■ Task to complete
Pictures in the data must not be copied, but everything else should be output exactly.

■ Data segment
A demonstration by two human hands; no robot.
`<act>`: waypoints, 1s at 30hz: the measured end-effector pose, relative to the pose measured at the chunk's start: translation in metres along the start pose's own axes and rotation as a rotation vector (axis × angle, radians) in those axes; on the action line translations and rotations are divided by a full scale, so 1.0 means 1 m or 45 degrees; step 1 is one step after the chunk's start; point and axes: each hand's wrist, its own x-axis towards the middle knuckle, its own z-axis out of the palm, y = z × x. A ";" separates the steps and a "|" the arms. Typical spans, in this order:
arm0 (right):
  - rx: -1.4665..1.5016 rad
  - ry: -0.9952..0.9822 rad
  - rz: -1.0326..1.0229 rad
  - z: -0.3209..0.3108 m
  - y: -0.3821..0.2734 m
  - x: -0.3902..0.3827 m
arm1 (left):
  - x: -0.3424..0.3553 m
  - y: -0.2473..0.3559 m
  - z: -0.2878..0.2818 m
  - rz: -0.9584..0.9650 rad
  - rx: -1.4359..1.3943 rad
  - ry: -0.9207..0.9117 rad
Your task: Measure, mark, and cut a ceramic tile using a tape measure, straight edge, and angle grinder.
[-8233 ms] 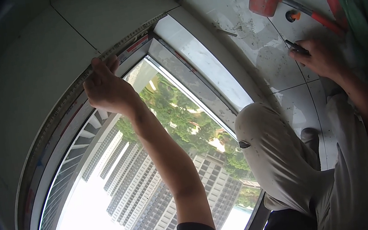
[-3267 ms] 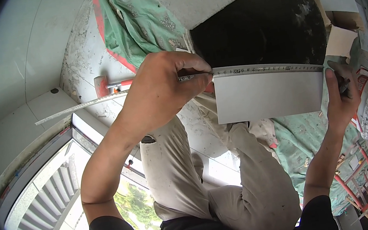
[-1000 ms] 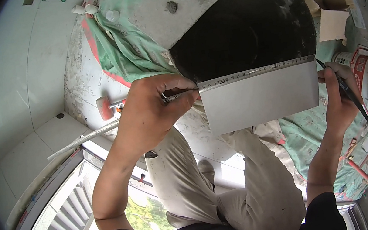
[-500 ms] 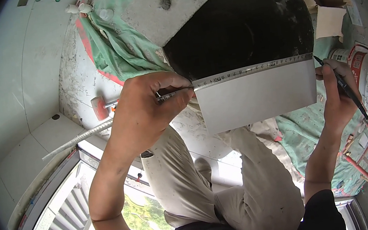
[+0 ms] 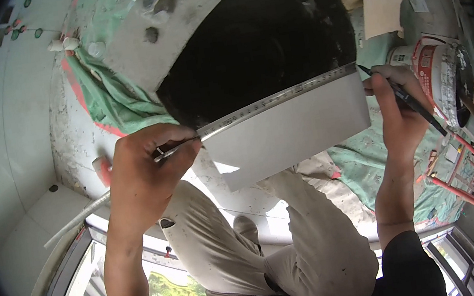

■ Task response
A demonstration by two human hands; no robot.
`<act>`: waypoints, 1s at 30hz: the measured end-effector pose, relative to the pose measured at the chunk's start: translation in metres along the start pose's own axes and rotation as a rotation vector (axis × angle, radians) in those axes; on the action line translations and rotations are divided by a full scale, so 1.0 means 1 m or 45 degrees; step 1 is one step after the chunk's start; point and axes: each hand's wrist, its own x-axis towards the middle knuckle, its own z-axis out of the palm, y = z × x. A ";" separates the steps and a "|" the arms. Typical spans, in this order:
arm0 (right):
  - rx: -1.4665..1.5016 rad
  - ry: -0.9952..0.9822 rad
  - rz: -1.0326..1.0229 rad
  - z: -0.3209..0.3108 m
  - y: -0.3821..0.2734 m
  - x: -0.3902..0.3827 m
arm1 (left):
  - x: -0.3424..0.3553 m
  - y: -0.2473..0.3559 m
  - z: -0.2878..0.2818 m
  - rz: -0.9584..0.9650 rad
  - rx: -1.4359..1.3943 rad
  - ry: -0.9207..0.9117 rad
Your task: Measure, mark, and cut a ceramic tile using a tape measure, straight edge, and angle grinder.
[-8233 ms] 
[-3267 ms] 
[-1000 ms] 
[-500 ms] 
[+0 ms] 

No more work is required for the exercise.